On June 10, 2007, second-year Wilderness Heals hiker Jocelyn Gould attended her first training hike of the season: the classic 9-mile loop over the 5,089-foot Mount Lincoln and the 5,260-foot Mount Lafayette. Many Wilderness Heals hikers cite this loop as their favorite hike in the White Mountains because it features lovely stream crossings, waterfalls, alpine vegetation, two 4,000-foot peaks, gorgeous views, a ridgewalk, and a stop at Greenleaf Hut. Above: Jocelyn stands at the summit of Mount Lincoln.

The Falling Waters Trail is aptly named.

Danielle climbs through a rocky crevice.

Shortly before reaching the alpine zone, hikers came to Shining Rock, which can be accessed from a spur trail off of the Falling Waters Trail.

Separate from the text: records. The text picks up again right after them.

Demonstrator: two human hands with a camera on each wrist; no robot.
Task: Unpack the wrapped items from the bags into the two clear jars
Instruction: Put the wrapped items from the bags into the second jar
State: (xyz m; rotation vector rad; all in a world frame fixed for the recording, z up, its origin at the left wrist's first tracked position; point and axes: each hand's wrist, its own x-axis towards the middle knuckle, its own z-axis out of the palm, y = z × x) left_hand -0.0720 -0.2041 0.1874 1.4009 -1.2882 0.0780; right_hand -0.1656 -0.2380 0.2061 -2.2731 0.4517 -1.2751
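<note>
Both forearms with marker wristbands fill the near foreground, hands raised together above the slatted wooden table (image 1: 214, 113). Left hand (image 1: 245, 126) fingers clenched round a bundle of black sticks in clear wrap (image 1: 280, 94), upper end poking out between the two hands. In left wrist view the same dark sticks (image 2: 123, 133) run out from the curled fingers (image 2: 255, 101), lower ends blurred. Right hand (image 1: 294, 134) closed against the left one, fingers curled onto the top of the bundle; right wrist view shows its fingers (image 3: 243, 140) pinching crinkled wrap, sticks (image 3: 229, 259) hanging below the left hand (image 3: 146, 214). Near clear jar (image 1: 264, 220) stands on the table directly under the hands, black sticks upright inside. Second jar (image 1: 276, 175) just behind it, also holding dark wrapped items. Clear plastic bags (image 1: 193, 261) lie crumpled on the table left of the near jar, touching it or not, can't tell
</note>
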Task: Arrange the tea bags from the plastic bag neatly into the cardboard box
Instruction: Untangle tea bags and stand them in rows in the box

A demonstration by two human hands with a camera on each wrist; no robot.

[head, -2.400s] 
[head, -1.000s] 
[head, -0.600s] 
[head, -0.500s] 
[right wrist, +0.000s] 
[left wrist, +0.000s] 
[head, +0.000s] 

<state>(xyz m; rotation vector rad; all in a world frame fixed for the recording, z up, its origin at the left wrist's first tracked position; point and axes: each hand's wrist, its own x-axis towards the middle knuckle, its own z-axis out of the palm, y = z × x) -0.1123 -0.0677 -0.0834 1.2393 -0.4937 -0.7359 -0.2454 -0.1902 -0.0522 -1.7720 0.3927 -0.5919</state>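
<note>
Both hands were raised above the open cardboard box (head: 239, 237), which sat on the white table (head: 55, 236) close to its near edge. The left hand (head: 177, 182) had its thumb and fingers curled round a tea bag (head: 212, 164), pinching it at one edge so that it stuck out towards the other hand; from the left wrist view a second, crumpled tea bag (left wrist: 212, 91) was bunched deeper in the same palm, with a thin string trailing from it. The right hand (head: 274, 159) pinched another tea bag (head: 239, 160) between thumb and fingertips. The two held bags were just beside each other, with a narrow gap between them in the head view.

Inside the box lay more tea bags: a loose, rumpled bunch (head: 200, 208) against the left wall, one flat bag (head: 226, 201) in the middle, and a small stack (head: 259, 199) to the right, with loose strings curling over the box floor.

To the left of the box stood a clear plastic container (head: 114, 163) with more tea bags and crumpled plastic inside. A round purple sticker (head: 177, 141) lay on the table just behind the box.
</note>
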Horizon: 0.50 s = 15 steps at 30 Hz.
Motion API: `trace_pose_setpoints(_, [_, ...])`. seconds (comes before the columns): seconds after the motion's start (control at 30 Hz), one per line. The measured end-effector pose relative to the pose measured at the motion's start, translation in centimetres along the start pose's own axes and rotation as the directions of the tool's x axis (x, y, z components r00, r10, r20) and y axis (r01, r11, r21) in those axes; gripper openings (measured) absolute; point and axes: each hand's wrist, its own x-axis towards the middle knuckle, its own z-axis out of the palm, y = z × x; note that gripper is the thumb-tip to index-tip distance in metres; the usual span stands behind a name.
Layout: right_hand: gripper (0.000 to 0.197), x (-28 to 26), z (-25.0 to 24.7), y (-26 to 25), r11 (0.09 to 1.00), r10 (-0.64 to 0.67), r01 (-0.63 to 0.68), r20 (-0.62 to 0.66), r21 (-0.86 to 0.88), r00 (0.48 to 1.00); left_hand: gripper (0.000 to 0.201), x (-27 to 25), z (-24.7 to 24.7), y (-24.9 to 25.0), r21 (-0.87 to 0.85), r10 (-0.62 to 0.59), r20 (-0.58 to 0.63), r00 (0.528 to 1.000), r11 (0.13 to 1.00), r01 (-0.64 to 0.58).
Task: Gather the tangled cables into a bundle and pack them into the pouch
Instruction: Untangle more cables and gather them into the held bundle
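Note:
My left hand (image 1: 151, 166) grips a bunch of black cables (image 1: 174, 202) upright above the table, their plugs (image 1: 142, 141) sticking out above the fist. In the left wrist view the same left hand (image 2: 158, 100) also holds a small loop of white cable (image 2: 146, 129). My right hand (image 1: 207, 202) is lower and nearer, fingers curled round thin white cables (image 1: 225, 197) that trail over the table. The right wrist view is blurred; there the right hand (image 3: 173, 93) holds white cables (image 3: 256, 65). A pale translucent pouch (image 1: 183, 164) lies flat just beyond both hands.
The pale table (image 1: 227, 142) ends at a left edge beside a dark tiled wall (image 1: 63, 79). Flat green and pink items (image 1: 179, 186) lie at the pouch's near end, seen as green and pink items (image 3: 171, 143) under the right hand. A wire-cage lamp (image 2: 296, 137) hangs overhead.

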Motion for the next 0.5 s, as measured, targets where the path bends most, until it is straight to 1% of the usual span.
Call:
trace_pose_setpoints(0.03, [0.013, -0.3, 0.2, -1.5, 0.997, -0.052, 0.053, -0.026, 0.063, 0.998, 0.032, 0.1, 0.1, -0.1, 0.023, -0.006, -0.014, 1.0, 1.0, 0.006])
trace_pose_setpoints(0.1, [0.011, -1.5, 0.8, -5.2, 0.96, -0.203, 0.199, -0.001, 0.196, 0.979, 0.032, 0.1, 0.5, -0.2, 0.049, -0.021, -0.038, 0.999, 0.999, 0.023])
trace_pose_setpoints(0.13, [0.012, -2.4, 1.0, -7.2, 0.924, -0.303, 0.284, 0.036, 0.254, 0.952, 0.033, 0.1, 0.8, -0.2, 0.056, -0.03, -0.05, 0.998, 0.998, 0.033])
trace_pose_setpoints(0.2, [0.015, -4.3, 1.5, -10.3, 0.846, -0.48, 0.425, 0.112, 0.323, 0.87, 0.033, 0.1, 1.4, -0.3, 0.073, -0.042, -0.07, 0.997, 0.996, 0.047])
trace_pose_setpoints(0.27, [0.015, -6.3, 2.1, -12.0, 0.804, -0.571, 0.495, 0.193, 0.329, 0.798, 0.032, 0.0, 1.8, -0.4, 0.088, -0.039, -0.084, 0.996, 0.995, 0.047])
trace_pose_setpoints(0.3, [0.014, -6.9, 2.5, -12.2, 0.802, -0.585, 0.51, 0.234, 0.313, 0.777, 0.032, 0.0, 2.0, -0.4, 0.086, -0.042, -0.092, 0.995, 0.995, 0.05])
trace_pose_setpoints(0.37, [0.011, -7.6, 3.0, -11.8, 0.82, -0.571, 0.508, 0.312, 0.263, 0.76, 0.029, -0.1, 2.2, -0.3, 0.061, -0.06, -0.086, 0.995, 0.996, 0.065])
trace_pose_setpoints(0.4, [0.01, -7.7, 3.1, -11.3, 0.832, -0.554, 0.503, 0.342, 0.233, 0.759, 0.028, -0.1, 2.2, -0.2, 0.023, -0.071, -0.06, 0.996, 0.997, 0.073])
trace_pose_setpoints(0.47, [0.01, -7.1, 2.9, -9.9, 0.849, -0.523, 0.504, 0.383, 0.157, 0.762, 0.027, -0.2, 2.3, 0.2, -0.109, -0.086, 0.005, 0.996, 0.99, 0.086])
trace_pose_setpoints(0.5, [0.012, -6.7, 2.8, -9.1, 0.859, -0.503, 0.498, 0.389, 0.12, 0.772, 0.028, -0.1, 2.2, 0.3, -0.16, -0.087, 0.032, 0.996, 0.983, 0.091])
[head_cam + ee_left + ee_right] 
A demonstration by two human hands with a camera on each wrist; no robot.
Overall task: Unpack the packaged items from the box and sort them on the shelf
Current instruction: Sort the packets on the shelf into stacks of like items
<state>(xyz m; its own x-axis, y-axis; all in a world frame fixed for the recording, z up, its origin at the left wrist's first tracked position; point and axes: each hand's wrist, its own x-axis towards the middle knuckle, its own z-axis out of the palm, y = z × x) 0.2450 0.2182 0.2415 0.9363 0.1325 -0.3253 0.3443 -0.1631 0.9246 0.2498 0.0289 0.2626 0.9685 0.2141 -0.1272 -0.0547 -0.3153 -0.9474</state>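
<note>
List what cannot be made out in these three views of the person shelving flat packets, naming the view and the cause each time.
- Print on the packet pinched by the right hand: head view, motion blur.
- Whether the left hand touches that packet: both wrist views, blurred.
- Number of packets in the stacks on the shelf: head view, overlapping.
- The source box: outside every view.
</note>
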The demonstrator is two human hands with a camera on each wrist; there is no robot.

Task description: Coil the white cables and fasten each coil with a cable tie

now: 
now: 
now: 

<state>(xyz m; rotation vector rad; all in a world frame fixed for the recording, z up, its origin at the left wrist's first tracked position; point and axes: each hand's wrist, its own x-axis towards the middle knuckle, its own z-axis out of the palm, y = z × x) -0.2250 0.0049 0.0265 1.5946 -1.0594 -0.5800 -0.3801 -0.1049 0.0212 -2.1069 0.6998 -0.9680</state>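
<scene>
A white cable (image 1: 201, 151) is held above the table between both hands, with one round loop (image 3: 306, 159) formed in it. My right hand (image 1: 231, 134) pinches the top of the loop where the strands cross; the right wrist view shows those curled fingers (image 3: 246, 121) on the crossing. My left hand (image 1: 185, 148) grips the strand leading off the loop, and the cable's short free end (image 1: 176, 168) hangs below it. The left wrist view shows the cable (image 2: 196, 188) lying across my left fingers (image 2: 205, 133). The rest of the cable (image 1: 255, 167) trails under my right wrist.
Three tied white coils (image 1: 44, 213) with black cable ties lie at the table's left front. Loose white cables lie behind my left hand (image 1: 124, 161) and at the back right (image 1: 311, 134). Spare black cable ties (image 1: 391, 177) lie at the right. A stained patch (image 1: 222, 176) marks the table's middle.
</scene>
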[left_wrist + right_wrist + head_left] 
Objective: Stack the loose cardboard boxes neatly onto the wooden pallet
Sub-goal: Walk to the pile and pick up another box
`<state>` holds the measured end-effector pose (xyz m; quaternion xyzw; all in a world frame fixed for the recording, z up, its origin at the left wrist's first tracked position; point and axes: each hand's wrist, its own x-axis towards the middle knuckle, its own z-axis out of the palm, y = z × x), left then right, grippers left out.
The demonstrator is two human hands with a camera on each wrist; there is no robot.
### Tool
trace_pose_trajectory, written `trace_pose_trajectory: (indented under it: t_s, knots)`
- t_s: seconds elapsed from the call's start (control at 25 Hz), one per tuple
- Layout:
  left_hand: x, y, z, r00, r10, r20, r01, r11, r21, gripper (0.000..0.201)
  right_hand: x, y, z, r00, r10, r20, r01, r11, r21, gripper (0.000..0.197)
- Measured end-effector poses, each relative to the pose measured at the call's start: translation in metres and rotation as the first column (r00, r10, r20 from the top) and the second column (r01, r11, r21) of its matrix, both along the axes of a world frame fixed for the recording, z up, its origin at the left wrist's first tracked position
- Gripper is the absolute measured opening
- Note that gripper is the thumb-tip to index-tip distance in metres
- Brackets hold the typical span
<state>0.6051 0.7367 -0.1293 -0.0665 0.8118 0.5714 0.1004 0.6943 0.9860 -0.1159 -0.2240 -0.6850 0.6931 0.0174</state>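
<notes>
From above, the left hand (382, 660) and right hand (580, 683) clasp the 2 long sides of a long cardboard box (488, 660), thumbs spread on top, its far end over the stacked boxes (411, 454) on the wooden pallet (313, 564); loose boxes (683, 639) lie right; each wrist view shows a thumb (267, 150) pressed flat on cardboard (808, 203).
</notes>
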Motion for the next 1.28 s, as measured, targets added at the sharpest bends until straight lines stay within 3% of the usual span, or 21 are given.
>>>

Shining Rock gets its name from the water that constantly trickles down its steep cliffs. The cliffs can be seen glistening from the highway far below.

The gnome pictured in the photograph above is Larry, Jocelyn's traveling pirate. Larry is a wooden bank that Jocelyn takes on all of her hiking trips. Here is Larry, shortly after he entered the alpine zone.

Here is Larry atop Little Haystack, the first summit of the day. From there, hikers made their way across the ridge to Mounts Lincoln and Lafayette.

Hikers climb up the Franconia Ridge Trail.

Mount Lincoln is seen from the ridge.

Jocelyn's feet are firmly planted at the summit of Mount Lafayette.

Larry sits at the summit of Mount Lafayette.

Before heading back to the trailhead via the Old Bridal Path, hikers stopped at Greenleaf Hut to rest, eat some snacks, and refill their water bottles.